Le incognite del suo mandato saranno molte; prenderà il timone di un paese in una complicata situazione internazionale, potrebbe trovarsi a negoziare la “special relationship” di Londra con Washington con Donald Trump alla Casa Bianca, ipotesi che certamente non gli piacerebbe. Dipenderà anche dai voti che prenderanno gli altri due partiti in lizza – i liberal democratici dati attorno all’11, mentre dovrebbe prendere più del 15% il partito “Renew” dell’ultraconservatore euroscettico Nigel Farage – strumentale nel rubare molti voti dei più puri e duri ai Conservatori. I Tories sono stati al governo 14 anni inanellando una lunga serie di premier – David Cameron, fino al 2016 e allo sciagurato referendum che indisse nonostante non lo volesse, e poi tutti quelli che si incaricarono di ‘gestire la Brexit’: Theresa May, Boris Johnson, poi il brevissimo regno di Liz Trouss e infine Rishi Sunak.
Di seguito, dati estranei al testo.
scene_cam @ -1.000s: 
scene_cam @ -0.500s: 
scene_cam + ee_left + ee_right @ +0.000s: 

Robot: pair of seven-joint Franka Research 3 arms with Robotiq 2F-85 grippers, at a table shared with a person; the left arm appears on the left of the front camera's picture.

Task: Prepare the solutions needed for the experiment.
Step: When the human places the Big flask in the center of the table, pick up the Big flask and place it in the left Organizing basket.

Brexit: il tema di cui non si deve parlare che però pesa sul morale e sulle casse del paese. Secondo uno studio Cambridge commissionato dal sindaco di Londra Sadiq Kahn (laburista filo europeista) la sola economia della capitale ha perso oltre 30 miliardi di sterlina dopo l’uscita dall’Ue, ha 290.000 posti di lavoro in meno; sono due milioni in meno a livello nazionale, per metà nel settore finanziario ed edilizio. Il costo della vita è aumentato, soprattutto quello dei beni alimentari. Il Regno ha perso il suo più grosso partner commerciale e paga dazio, letteralmente e figurativamente, per l’uscita dal mercato comune. Moltissime aziende hanno spostato una filiale sul continente per essere in grado di gestire la distribuzione senza sorprese, o addirittura per avere un punto produttivo all’interno del mercato unico. Chi compra merce dal Regno Uniti paga più di quanto pagherebbe entro i confini UK, ma i siti calcolano le tariffe doganali e il venditore se ne fa carico in anticipo, per non scoraggiare i clienti continentali.
Keir Starmer di Brexit se ne intende: sotto il mandato del leader Corbyn, era il segretario ombra sul dossier. L’aspirante premier ha solo detto che cercherà di rinegoziare con Bruxelles alcuni degli aspetti più pesanti per Londra, aggiungendo che il Regno Unito “non tornerà in Ue nell’arco della mia vita”. Però il ritorno del Labour a Downing Street, a 14 anni dal maggio 2010 quando Gordon Brown, ultimo premier del partito, fu sconfitto, potrebbe segnare una nuova aurora di rapporti con l’Ue.